Documentos revelam que guerrilheiros dados como “desaparecidos” no Araguaia foram capturados vivos
Um processo administrativo de rotina, aberto por um militar interessado em ganhar uma medalha, derruba a versão de que o Exército não tem em seus arquivos documentos secretos sobre as operações contra a guerrilha do Araguaia.
Uma série de telegramas e ofícios comprovam também a prisão, o interrogatório e a tortura de militantes do PC do B que foram capturados vivos e, depois, dados como “desaparecidos”.
Desde 1982, quando parentes de guerrilheiros, sobreviventes do movimento armado e pesquisadores pediram na Justiça Federal a entrega dos arquivos para ajudar na localização dos corpos dos “desaparecidos”, o Comando do Exército ou diz que os documentos não existem ou que foram queimados ao final das operações anti-guerrilha, em 1975.

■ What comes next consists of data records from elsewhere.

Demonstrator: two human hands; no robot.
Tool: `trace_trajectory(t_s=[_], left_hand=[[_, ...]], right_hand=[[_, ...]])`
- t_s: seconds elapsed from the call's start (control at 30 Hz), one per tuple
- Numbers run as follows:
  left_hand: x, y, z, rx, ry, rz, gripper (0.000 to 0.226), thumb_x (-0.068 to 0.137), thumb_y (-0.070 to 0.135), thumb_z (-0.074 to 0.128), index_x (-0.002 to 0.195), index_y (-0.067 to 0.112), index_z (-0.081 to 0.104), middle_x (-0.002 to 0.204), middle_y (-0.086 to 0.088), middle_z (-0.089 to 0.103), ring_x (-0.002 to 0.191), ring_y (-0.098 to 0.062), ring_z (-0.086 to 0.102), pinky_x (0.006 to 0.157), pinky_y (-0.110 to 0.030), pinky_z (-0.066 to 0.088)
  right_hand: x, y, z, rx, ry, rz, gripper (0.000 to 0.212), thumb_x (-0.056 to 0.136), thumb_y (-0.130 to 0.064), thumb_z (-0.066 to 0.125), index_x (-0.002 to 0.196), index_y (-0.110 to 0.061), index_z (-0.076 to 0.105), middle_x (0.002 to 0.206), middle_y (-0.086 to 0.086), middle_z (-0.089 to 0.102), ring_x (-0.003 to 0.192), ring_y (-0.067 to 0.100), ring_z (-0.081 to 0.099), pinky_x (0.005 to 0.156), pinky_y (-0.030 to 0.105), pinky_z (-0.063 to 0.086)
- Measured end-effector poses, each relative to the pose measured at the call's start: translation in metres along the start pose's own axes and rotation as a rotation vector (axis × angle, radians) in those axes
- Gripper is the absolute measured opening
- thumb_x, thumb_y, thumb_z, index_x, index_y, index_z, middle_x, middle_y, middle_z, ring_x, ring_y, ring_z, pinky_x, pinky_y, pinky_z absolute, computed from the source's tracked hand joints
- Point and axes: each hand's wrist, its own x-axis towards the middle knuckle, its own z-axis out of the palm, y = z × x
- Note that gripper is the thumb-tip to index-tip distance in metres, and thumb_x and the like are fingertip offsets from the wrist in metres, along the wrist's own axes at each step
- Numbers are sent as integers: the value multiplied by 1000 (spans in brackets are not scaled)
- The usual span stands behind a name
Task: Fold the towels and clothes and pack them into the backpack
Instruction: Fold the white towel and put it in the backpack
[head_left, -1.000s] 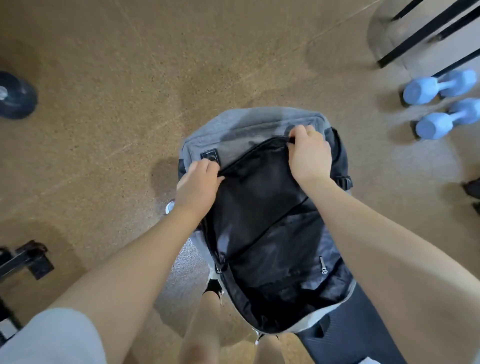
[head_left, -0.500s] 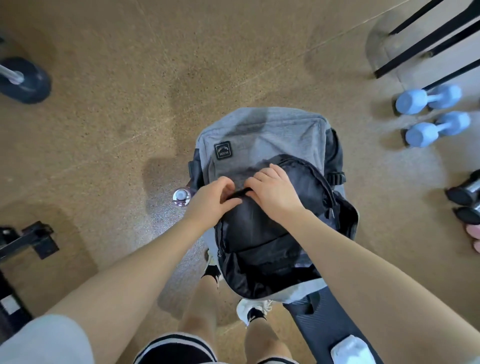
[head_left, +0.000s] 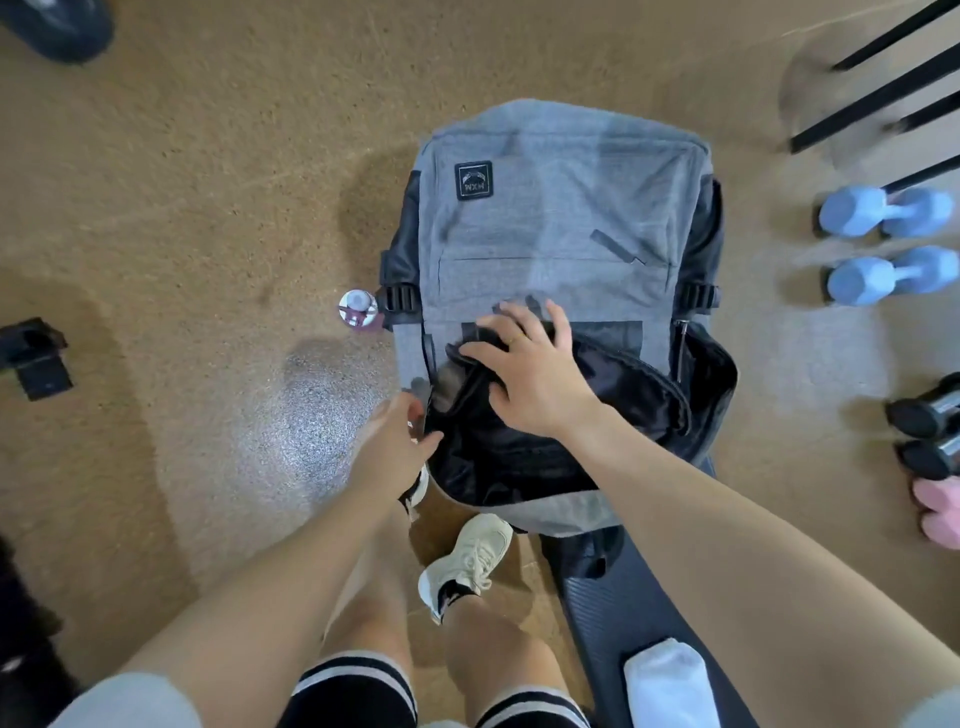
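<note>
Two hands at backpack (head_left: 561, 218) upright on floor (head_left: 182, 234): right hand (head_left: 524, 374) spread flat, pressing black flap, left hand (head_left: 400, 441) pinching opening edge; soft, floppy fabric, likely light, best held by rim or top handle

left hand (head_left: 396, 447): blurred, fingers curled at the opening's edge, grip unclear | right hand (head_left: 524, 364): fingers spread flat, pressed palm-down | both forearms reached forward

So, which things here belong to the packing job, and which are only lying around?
Belong to the job:
- grey backpack
- white folded cloth on the dark mat

Just lying about:
- blue dumbbells
- black dumbbells
- pink dumbbell
- bottle
</note>
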Motion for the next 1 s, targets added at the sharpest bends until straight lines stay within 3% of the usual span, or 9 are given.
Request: trace_trajectory(t_s=[0.1,0.2,0.33,0.5,0.6,0.7,0.83,0.93,1.0], left_hand=[[6,-3,3,-179,46,-94,19,89,15,55,99,26,44,102,3,60,83,-19,61,76,-38,52],[4,-9,-1,-196,34,-25,22,92,11,47,105,27,39,104,0,58,76,-21,59,65,-35,49],[11,-3,-5,409,89,354,46,87,3,47,129,22,46,121,-9,45,97,-27,49,73,-33,41],[37,8,-27,919,0,684,21,82,21,62,102,16,65,117,-12,50,109,-31,45,84,-38,35],[45,22,-37,1182,-64,826,23,54,29,83,69,21,68,91,-3,60,91,-25,53,68,-30,39],[51,25,-39,1350,-94,967,18,53,33,81,63,27,67,77,8,59,85,-18,55,66,-25,39],[50,30,-47,1238,-184,1011,28,58,34,84,72,18,66,71,5,61,77,-17,61,58,-24,46],[44,38,-58,905,-230,701,20,93,36,51,96,16,54,89,3,56,94,-18,54,69,-32,48],[39,44,-66,594,-211,508,17,95,31,47,94,16,54,86,4,54,89,-20,54,77,-39,47]], right_hand=[[3,1,8,-17,4,-13,26,74,-19,73,99,-16,68,119,9,59,127,34,43,109,57,5],[4,3,12,29,183,70,13,66,-6,75,73,-13,68,89,7,62,100,35,58,105,54,13],[9,4,22,55,267,112,15,64,1,69,68,-13,65,79,5,60,88,32,59,105,47,20],[15,9,24,9,225,25,17,64,-4,73,70,-18,66,74,1,59,75,28,59,85,33,24],[16,11,24,-12,132,-27,18,66,-26,75,80,-18,68,80,2,61,83,30,60,84,35,22],[14,11,18,0,80,-32,37,66,-51,73,87,-22,69,87,0,60,91,28,55,85,34,19],[13,14,9,107,155,56,29,70,-51,69,75,-23,72,80,-2,60,84,27,50,76,34,19],[8,22,-6,80,147,142,24,74,-46,68,71,-22,70,76,-3,58,81,28,50,69,28,6],[5,25,-16,31,111,255,18,79,-37,69,80,-19,70,84,-1,59,89,30,49,74,30,9]])
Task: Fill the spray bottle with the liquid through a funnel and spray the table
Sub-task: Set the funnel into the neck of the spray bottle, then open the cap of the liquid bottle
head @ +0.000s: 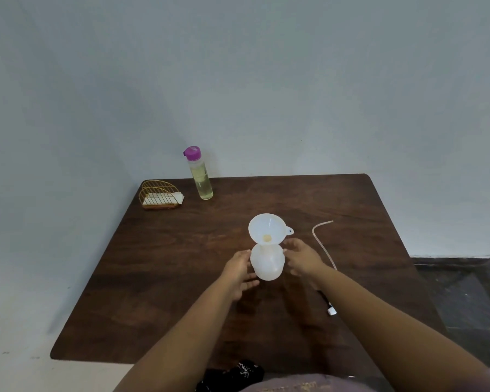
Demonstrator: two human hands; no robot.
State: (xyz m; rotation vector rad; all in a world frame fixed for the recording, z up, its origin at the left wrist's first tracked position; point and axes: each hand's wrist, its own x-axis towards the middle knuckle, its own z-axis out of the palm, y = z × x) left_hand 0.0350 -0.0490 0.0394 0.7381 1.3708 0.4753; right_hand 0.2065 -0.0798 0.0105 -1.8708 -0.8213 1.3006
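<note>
Standing upright near the middle of the dark wooden tabletop (159, 278), a white see-through spray bottle (267, 263) is seen with its top off. A white funnel (267, 229) is set in the bottle's neck, and it is tipped a little toward the far side. A small tab on the funnel's rim points to the right. The left hand (239, 271) is placed against the left side of the bottle, with its fingers mostly straight and its fingertips touching the bottle's wall. The right hand (301, 258) is placed at the right side, with its fingers loosely bent beside the bottle. It cannot be told whether a firm grip is made by either hand; nothing is clearly closed around. At the far left of the tabletop, a tall clear bottle of yellow liquid (200, 174) with a purple cap is stood upright, well apart from the hands. Just to its left, a gold wire holder (159, 195) with white napkins in it is seen. To the right of the right hand, a thin curved tube (321, 241) is laid flat on the wood, and it leads down to a small white piece (332, 311) near the right arm. A pale wall (238, 80) is seen behind the tabletop.
</note>
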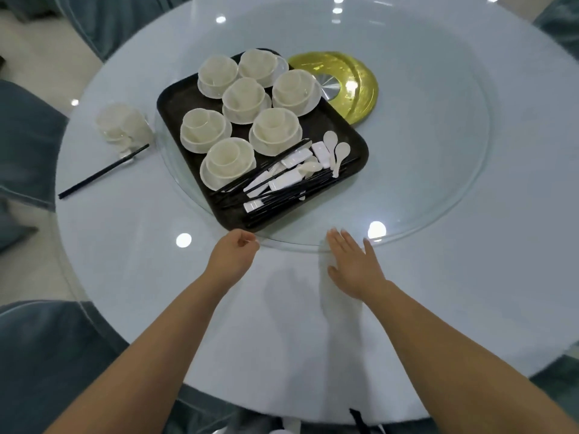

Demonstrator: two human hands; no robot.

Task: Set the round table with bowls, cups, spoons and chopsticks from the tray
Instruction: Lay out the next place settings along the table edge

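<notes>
A dark tray sits on the glass turntable of the round white table. It carries several cream bowl-and-cup sets, white spoons, white rests and black chopsticks. One set with black chopsticks stands on the table's left side. My left hand hovers at the tray's near corner, fingers loosely curled, holding nothing. My right hand lies flat with straight fingers at the turntable's near edge.
A gold disc with a silver hub marks the turntable's centre, just behind the tray. Teal-covered chairs ring the table on the left, near side and far corners. Ceiling lights glare off the glass.
</notes>
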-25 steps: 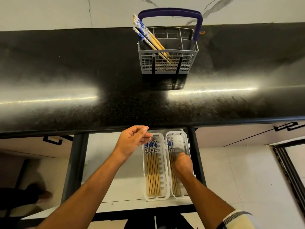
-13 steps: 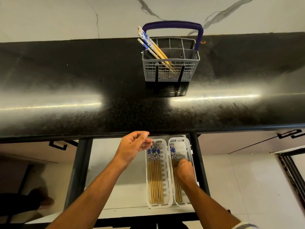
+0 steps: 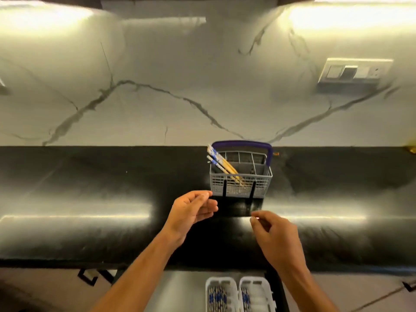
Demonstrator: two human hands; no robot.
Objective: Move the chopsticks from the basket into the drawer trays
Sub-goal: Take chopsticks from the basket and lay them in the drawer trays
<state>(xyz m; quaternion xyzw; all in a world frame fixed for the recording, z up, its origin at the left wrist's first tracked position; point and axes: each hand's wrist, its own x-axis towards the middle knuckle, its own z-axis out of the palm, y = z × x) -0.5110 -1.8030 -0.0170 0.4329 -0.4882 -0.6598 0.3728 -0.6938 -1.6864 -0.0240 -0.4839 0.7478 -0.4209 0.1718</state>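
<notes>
The wooden chopsticks with blue-and-white patterned tops [image 3: 219, 162] that are left to move lean together in the left compartment of the grey plastic-mesh cutlery basket with the purple handle [image 3: 242, 184], their tops sticking out past its left rim. The basket stands on the polished black stone countertop [image 3: 90, 188], near the marble-veined wall. Our left hand [image 3: 191, 211] hovers just in front of the basket's lower left corner, fingers loosely curled, thumb and forefinger close together but holding nothing. Our right hand [image 3: 275, 235] hangs a little nearer us, also empty, fingers half curled. Below the counter edge, the two white slotted plastic drawer trays [image 3: 238, 293] sit side by side, each already holding patterned chopsticks. We judge the next reach is for the leaning bundle. The risk is that pulling on the slanted sticks tips or drags the light basket, or that a loose pinch on several smooth sticks lets one slip and roll across the glossy counter to the floor.
</notes>
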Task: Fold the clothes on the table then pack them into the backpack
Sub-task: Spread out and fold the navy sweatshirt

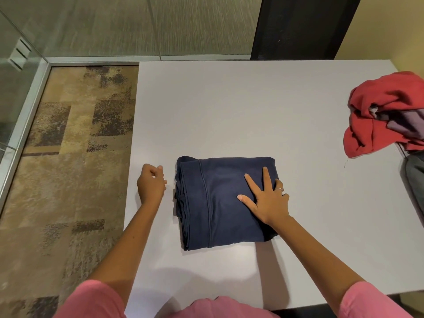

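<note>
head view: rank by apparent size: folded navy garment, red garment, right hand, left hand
1. Folded navy garment, clearly largest.
2. Red garment, crumpled and cut off by the frame edge, so its full extent is unknown.
3. Right hand, spread flat on the navy garment.
4. Left hand, loosely curled, so it looks smaller.

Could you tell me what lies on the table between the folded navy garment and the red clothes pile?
Nothing: in the head view, only bare table separates the folded navy garment from the red clothes pile.
</note>
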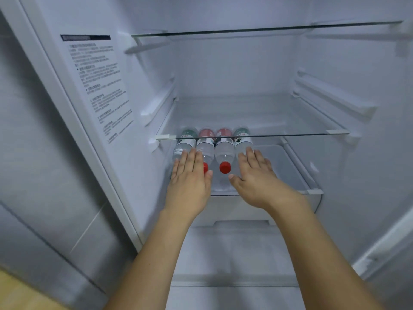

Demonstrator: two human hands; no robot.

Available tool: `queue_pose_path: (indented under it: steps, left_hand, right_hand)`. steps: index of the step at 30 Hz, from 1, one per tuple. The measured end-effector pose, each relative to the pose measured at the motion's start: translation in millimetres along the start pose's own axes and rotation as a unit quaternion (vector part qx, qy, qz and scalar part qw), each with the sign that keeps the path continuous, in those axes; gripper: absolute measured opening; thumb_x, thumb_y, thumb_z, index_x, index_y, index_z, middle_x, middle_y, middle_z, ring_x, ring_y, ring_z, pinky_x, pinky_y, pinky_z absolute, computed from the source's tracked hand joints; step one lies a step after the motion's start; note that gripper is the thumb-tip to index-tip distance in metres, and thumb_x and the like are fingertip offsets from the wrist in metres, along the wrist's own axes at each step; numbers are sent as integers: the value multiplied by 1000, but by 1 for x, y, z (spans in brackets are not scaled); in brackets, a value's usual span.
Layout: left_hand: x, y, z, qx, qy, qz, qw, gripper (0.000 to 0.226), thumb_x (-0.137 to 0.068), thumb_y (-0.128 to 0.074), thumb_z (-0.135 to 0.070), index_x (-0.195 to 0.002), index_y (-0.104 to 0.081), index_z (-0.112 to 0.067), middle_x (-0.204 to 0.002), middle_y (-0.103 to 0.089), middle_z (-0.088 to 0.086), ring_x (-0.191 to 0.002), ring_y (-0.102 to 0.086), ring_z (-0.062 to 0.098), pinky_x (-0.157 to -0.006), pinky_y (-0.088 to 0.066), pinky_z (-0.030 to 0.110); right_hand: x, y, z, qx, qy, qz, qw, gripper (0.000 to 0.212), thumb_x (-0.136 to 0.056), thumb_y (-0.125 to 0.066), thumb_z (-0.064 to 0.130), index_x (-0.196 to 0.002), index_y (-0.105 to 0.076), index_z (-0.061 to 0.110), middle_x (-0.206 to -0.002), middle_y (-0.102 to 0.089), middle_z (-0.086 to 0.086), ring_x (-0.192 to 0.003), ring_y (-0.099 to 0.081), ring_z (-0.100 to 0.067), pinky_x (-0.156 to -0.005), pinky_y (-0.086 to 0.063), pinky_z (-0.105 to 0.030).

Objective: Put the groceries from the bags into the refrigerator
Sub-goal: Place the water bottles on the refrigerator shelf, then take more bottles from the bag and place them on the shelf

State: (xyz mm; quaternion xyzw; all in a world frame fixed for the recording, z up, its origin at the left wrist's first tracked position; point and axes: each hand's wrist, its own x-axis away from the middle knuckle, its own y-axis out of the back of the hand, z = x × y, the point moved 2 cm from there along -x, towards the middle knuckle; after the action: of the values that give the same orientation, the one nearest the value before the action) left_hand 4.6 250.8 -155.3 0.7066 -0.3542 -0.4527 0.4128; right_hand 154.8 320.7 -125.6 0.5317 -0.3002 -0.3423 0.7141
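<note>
2 bare forearms reach up from the bottom of the frame into the open refrigerator [223, 86], and both hands are flat, fingers straight and released, gripping nothing. The left hand [190, 177] lies over the 2 leftmost bottles, its fingertips on the green-labelled bottle at far left [184, 145] and its palm covering most of the red cap of the 2nd bottle [205, 148]. The right hand [257, 177] is spread over the rightmost bottle [242, 142], which also wears a green label, thumb pointing inward toward the middle of the row. Between the 2 hands sits the 3rd bottle [224, 153], clear plastic, pink-red label, its red cap [225, 167] fully in view and touched by neither hand. All 4 bottles lie on their sides, caps toward the camera, side by side and touching, on the lowest shelf [290, 173] just under the glass shelf [290, 135] whose front edge crosses their labels. The label print is too blurred and small to read, and no brand can be made out. On the left inner wall there is an instruction sticker [100, 86] with a dark header bar and lines of small text, also unreadable. Another glass shelf [268, 30] sits higher up. Below the bottle shelf is a white drawer front [241, 218].
</note>
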Motion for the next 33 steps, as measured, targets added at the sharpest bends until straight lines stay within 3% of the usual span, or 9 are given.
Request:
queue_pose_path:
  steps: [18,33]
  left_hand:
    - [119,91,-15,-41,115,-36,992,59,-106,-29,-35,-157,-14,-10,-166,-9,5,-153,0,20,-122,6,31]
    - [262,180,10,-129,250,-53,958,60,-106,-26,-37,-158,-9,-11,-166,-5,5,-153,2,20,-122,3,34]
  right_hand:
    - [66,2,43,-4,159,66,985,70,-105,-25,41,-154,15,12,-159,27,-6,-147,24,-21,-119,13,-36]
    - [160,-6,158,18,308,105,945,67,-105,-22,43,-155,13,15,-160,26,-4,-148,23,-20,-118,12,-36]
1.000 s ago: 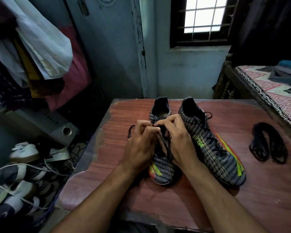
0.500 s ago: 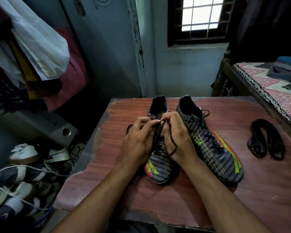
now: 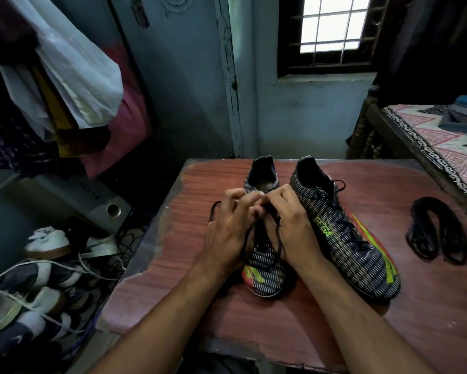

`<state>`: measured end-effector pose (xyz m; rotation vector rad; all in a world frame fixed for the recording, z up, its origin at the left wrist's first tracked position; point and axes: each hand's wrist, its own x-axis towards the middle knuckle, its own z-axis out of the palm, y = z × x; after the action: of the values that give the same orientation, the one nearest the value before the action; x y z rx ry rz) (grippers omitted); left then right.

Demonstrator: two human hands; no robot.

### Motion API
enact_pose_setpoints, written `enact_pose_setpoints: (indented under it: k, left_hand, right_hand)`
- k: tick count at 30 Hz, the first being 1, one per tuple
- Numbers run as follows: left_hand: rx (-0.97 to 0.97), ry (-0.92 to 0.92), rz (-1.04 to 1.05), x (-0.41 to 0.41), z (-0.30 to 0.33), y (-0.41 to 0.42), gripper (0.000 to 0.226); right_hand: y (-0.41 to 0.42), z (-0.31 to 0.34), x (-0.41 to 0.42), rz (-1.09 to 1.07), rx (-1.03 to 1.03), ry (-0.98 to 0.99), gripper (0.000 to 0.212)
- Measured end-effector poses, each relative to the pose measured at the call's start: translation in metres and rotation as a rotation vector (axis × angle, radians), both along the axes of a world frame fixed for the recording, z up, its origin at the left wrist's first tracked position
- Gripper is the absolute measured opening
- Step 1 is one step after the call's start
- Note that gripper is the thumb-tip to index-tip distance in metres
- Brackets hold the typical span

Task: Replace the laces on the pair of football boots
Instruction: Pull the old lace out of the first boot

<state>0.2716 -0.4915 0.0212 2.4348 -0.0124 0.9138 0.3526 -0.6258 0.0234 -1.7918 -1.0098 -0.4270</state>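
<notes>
Hands sit higher on the left boot [image 3: 264, 268] than a second ago, now close to its collar. Our left hand [image 3: 228, 233] and right hand [image 3: 291, 228] both pinch the black lace [image 3: 278, 238], fingertips meeting over the eyelets. The boot stands mid-table [image 3: 173, 265], beside the still-laced right boot [image 3: 343, 238]. Spare laces [image 3: 437, 233] lie unmoved near the table's right edge.

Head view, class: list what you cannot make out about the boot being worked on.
- Eyelets of the left boot: covered by the left hand and right hand.
- What the fingertips pinch: too small, dark.
- Lace ends: hidden under the hands.
- Studs: underneath, against the table.
</notes>
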Motion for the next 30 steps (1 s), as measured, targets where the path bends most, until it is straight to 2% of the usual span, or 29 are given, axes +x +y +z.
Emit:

Em dezembro de 2004, o então comandante da Força, general Francisco Roberto de Albuquerque, disse que em suas unidades não havia documentos referentes à guerrilha do PC do B que atuou na divisa dos Estados de Tocantins (na época, Goiás), Pará e Maranhão de 1972 a 1975 e que resultou na morte de 59 guerrilheiros, quatro civis e 16 militares.
Parte dos documentos, carimbados com a palavra “secreto”, com as informações que o Exército diz não possuir, foi entregue, em casa, em 1990, ao tenente da reserva José Vargas Jiménez. Ele é o autor do pedido - que resultou em um processo administrativo - para ser agraciado com a medalha do Pacificador, comenda do Exército que lhe foi concedida por ter participado do combate à guerrilha quando era sargento e usava o codinome “Chico Dólar”.
Em vez de manter o sigilo sobre o material recebido, Jiménez publicou um pequeno livro em outubro de 2007, em Campo Grande (MS), cidade onde mora. Isso levou o Exército a abrir uma sindicância para apurar o vazamento de documentos sigilosos.
A sindicância foi arquivada em janeiro deste ano - sem negar a autenticidade dos documentos -, mas os fac-símiles começaram a circular abertamente neste mês por meio do blog de um outro militar da reserva.
EXECUÇÕES
Até hoje, o Exército admitiu, no máximo, que os militares que combateram a guerrilha podem ter agido “fora dos ditames legais do Estado de direito”, como disse o general Albuquerque há três anos.
Ele reagia à decisão de julho de 2003, da Justiça Federal, que mandou quebrar os sigilos dos arquivos do Exército - por causa dos recursos da própria União, o assunto tramita até hoje na Justiça sem decisão final.
Os documentos oficiais em poder do tenente Jiménez dão provas de que muitos dos mais de 20 guerrilheiros que resistiram até o começo de 1974 não foram mortos em combate.
Algemados, eles chegaram com vida às bases de Marabá, Bacaba e Xambioá.
A lista dos guerrilheiros que prestaram depoimento nas bases inclui, entre outros, Antônio de Pádua Costa, o Piauí, Dinalva Teixeira, a Dina, Áurea Valadão, a Áurea, e os irmãos Elmo Corrêa, o Lourival, e Maria Célia Corrêa, a Rosinha.
CASO DINA
O caso da geóloga baiana Dinalva Teixeira, a Dina, a mais famosa comunista do movimento armado da Amazônia, é um dos mais emblemáticos.
No ano passado, a Secretaria de Direitos Humanos publicou o livro Direito à Memória e à Verdade, reunindo todas as versões sobre a morte de Dina e de outros guerrilheiros.
No caso dela, o livro só inclui relatos extra-oficiais, nunca com a chancela de um documento oficial.
O capitão Aurélio da Silva Bolze, encarregado de reunir os documentos para dar a medalha do Pacificador a Jiménez, recebeu o seguinte telegrama, datado de 12 de junho de 1990, dos sargentos José Albérico da Silva e Paulo Eduardo Cunha e do cabo Marcelino de Oliveira, que estiveram no Araguaia: “O sgt Vargas integrou equipe de busca e apreensão e equipe de resgate. Foi também emboscado pela equipe da ‘Dina’, que, posteriormente presa e interrogada, declarou ter desistido da emboscada.
”Os documentos do capitão Bolze informam, ainda, que o guerrilheiro Piauí, que segundo livros teria sido entregue por camponeses ao Exército, travou uma luta corporal com militares antes de ser preso.“O sgt Vargas participou do confronto armado que resultou na prisão dos guerrilheiros ‘Piauí’ e ‘Zezinho’.
A prisão decorreu após luta corporal entre sgt Vargas e um dos guerrilheiros. Os guerrilheiros portavam armas de fogo e armas brancas.” Zezinho, citado no documento, era um morador da região recrutado pelos guerrilheiros do PC do B.